### TASK DESCRIPTION
Extract every line of the material that holds the string "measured".

┌─ ENTRIES PROVIDED

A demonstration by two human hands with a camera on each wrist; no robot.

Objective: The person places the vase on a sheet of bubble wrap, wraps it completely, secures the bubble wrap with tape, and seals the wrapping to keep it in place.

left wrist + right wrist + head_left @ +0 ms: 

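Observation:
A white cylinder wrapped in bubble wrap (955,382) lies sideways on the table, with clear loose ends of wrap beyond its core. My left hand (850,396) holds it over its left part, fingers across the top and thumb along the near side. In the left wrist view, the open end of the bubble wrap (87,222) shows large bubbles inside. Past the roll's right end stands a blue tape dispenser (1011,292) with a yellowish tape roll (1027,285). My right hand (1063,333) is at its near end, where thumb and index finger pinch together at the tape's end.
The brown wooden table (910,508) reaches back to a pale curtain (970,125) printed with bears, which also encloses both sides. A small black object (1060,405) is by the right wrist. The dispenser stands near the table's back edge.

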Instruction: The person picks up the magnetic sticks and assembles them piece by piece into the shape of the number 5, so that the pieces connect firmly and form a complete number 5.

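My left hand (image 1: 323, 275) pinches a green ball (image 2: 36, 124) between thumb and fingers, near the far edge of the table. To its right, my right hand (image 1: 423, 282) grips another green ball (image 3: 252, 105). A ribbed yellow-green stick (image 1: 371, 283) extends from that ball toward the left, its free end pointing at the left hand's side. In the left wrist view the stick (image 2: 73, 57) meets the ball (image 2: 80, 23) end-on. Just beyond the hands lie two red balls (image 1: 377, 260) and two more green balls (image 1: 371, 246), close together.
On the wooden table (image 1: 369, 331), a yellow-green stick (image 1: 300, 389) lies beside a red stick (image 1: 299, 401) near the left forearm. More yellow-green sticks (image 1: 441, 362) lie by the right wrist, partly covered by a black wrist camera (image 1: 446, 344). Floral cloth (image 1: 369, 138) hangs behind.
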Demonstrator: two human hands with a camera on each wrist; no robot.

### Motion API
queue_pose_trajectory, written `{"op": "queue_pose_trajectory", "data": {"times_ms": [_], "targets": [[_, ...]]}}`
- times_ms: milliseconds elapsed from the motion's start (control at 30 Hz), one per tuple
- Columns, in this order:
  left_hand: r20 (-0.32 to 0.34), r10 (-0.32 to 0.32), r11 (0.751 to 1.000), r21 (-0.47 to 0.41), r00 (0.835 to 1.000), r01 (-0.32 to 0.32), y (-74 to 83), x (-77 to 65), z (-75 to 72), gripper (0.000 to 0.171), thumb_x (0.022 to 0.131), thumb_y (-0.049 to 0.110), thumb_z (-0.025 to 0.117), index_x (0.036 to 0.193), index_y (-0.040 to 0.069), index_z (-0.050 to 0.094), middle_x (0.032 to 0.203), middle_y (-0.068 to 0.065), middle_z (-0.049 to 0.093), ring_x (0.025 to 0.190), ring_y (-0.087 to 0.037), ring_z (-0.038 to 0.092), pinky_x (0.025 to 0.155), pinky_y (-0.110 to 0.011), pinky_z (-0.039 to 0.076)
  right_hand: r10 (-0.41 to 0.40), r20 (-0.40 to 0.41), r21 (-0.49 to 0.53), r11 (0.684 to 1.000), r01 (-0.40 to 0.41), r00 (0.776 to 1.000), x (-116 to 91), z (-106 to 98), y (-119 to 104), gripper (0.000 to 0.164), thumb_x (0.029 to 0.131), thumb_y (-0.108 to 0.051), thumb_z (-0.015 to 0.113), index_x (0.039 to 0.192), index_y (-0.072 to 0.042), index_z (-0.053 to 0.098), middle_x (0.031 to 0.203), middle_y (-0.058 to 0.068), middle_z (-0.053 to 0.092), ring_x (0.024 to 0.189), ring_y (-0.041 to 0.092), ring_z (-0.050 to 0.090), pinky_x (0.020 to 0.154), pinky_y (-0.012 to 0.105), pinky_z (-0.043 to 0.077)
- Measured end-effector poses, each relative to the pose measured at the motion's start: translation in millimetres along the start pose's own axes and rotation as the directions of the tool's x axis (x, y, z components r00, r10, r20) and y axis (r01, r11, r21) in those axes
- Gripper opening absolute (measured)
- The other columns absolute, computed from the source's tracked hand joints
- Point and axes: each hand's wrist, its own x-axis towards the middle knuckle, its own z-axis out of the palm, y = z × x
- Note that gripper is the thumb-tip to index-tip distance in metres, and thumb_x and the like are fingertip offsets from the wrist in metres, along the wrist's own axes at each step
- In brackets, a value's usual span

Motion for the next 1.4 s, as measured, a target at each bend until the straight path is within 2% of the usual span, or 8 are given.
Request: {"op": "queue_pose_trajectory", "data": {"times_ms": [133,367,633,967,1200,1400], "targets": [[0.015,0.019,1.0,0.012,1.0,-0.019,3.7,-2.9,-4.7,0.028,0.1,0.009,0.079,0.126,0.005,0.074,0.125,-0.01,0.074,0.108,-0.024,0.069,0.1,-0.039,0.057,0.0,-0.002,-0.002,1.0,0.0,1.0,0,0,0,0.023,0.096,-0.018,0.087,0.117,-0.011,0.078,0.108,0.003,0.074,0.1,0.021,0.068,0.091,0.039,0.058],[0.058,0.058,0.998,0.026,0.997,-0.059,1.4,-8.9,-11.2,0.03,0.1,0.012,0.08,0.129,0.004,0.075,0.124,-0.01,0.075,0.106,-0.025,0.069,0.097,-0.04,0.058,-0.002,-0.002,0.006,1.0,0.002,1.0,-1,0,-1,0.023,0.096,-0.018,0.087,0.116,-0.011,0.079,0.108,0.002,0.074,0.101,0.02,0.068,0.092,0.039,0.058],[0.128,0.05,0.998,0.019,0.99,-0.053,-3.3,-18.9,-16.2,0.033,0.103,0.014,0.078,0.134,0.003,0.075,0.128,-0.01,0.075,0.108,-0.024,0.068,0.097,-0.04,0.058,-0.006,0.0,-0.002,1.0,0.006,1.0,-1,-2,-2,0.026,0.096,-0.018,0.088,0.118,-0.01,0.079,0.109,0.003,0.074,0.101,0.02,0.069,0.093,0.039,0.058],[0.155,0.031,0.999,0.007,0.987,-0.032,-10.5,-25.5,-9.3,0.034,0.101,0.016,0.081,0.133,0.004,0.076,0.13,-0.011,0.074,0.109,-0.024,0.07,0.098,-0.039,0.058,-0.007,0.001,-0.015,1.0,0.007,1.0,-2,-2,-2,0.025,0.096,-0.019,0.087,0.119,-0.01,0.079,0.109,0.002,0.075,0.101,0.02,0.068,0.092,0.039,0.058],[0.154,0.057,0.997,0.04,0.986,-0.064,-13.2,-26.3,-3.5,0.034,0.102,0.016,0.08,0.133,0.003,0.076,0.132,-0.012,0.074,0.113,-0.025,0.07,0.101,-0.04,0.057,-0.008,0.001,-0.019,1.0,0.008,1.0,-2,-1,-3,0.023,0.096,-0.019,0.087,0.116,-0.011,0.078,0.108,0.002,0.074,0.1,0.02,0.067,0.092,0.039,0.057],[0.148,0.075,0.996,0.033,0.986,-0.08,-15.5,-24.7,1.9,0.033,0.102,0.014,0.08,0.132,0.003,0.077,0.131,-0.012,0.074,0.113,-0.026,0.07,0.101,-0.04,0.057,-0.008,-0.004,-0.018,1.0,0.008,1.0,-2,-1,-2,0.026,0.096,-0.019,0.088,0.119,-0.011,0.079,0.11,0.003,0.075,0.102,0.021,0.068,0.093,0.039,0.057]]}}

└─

### SOLUTION TO THIS EXERCISE
- Measured end-effector poses, each relative to the pose measured at the motion's start: translation in millimetres along the start pose's own axes and rotation as the directions of the tool's x axis (x, y, z components r00, r10, r20) and y axis (r01, r11, r21) in those axes
- Gripper opening absolute (measured)
Motion for the next 1.4 s, as measured, a target at each bend until the straight path is within 2% of the usual span, or 8 are given.

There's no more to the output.